# amazon app store dumb or is it me



## n4uau (Nov 26, 2011)

Amazon app store shows a flashlight app, highly rated. Maybe my Kindles are defective but I find no Led. So why is this app shown in their app store?


----------



## TessM (Oct 18, 2011)

They had.a similar one for the iphone. Its basically a white.screen for 30 seconds or more. 

Sent from my Kindle Fire using Tapatalk


----------



## Betsy the Quilter (Oct 27, 2008)

Believe it or not, a very popular app on iPhones, iPod Touches and iPads, too...

Betsy


----------



## n4uau (Nov 26, 2011)

Betsy the Quilter said:


> Believe it or not, a very popular app on iPhones, iPod Touches and iPads, too...
> 
> Betsy


Sure but they have LEDS. Amazon supposed to filter apps. Still am enjoying Fire on my Jamaica vacation!


----------



## Betsy the Quilter (Oct 27, 2008)

No, it's just a white screen.  Works the same way on the Fire's backlit screen.  (It actually works pretty well, but I tend to use any light colored screen, like KindleBoards pages, not a specific app.)

Glad you're having a great time!

Betsy


----------



## n4uau (Nov 26, 2011)

Betsy the Quilter said:


> No, it's just a white screen. Works the same way on the Fire's backlit screen. (It actually works pretty well, but I tend to use any light colored screen, like KindleBoards pages, not a specific app.)
> 
> Glad you're having a great time!
> 
> Betsy


Betsy, thanks. I'm still going to think it is dumb.. I too use any light color page as a light. Hardly app status IMHO.


----------



## Betsy the Quilter (Oct 27, 2008)

Yes, I've never seen the need for an app...I think it was a novelty when it first started up on the iThings...

Betsy


----------



## teri (Sep 13, 2010)

I don't use the flashlight app on my Fire but I do use it on my phone.  It has come in handy at night when I drop something in the car...I don't use it while I'm driving  .  I also use it early in the morning when I leave for work.  I don't want to turn on all the lights on my way to the kitchen.  I could walk there in the dark, however, I have a golden retriever who blends into the caramel wool floors and having tripped over him once I find the flashlight a handy tool.


----------



## Betsy the Quilter (Oct 27, 2008)

I use my iPad and Fire as a light all the time, at night at home when I'm wandering around or in hotel rooms... I just don't have a separate app for it; the web pages I have open, or a book in my Kindle app are sufficient light for me.  (And those apps are the ones usually open, so all I have to do is turn the device on.)  But I know the apps are really popular.

Betsy


----------



## ellesu (Feb 19, 2009)

The "candle free" app is nice.

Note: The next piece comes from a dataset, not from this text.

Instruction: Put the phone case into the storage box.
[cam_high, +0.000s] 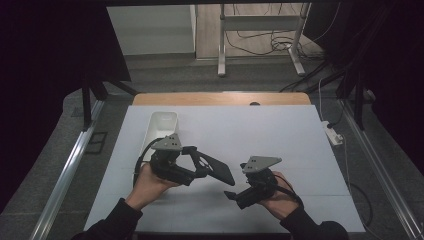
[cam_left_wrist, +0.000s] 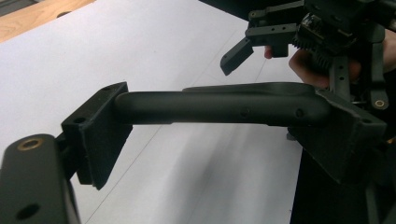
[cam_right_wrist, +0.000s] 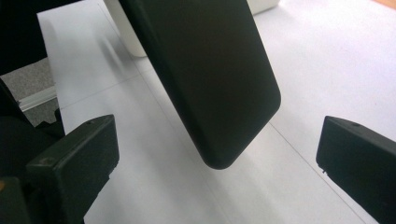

Like the OP I couldn't imagine how it would work as it does on my phone, but....it does.


----------



## fuschiahedgehog (Feb 23, 2010)

I use it on my phone all the time.  My background is dark-colored, and I have it set to turn off the screen after 30 seconds of inactivity.  The flashlight app comes in very handy!  I keep the icon right on my homescreen.  I just recently discovered that it can use the camera flash as a light too - added bonus!


----------



## SheilaJ (Apr 10, 2011)

I actually used the flashlight app on my ipod touch when traveling recently.  It was the middle of the night on the interstate in a horrible storm.  We stopped at a rest area that was open but without power due to the storm.  If you don't think that it was creepy going in to one of those in the pitch dark, well. you evidently haven't ever seen a slasher movie.  haha.   The flashlight app was a lifesaver for me.


----------



## mom133d (aka Liz) (Nov 25, 2008)

I had the Bic Lighter on my phone for a while. Great for concerts.


----------



## TLM (Apr 8, 2010)

I use my Fire screen or my Droid as a flash light all the time.  I don't have an app on the Fire, just use the regular screen.

Love the Lighter app.  Very funny.


----------